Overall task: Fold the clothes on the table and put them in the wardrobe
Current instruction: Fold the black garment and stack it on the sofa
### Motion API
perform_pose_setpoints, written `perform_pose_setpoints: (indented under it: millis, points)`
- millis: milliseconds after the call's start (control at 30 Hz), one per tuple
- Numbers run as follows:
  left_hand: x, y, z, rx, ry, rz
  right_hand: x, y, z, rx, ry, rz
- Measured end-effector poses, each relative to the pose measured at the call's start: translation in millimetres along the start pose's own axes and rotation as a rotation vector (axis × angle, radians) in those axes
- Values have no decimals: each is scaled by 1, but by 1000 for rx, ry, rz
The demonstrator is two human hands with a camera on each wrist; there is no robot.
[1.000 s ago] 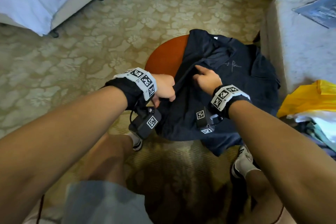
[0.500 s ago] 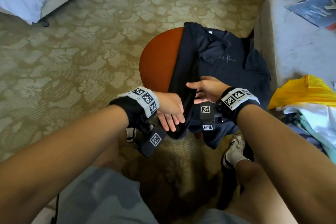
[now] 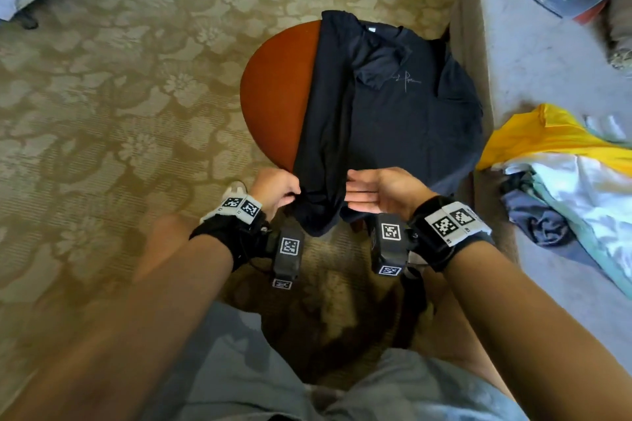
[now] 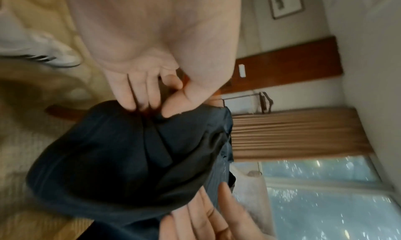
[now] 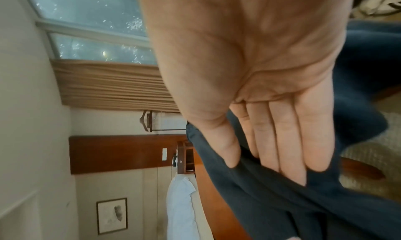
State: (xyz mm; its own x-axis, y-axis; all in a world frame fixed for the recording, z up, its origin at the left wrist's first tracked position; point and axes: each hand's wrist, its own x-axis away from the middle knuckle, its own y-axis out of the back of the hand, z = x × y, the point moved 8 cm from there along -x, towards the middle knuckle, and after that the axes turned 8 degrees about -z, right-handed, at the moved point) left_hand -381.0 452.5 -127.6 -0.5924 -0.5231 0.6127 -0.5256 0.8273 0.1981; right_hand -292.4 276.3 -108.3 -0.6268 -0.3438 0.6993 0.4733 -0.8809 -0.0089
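1. On the round table (image 3: 270,96) a dark shirt (image 3: 393,120) hides the right half.
2. Pale chest script is too faint to read.
3. Left hand (image 3: 277,190) pinches the hanging hem; right hand (image 3: 383,190) lies flat, fingers straight, against it.

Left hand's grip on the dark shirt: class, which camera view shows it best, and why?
The left wrist view: the left hand pinches the dark shirt hem between thumb and fingers. The head view shows mostly knuckles at the fabric edge; the right wrist view doesn't show that hand.
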Motion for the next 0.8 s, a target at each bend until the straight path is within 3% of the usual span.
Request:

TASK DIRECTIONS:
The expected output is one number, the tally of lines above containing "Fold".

EXERCISE OUTPUT:
2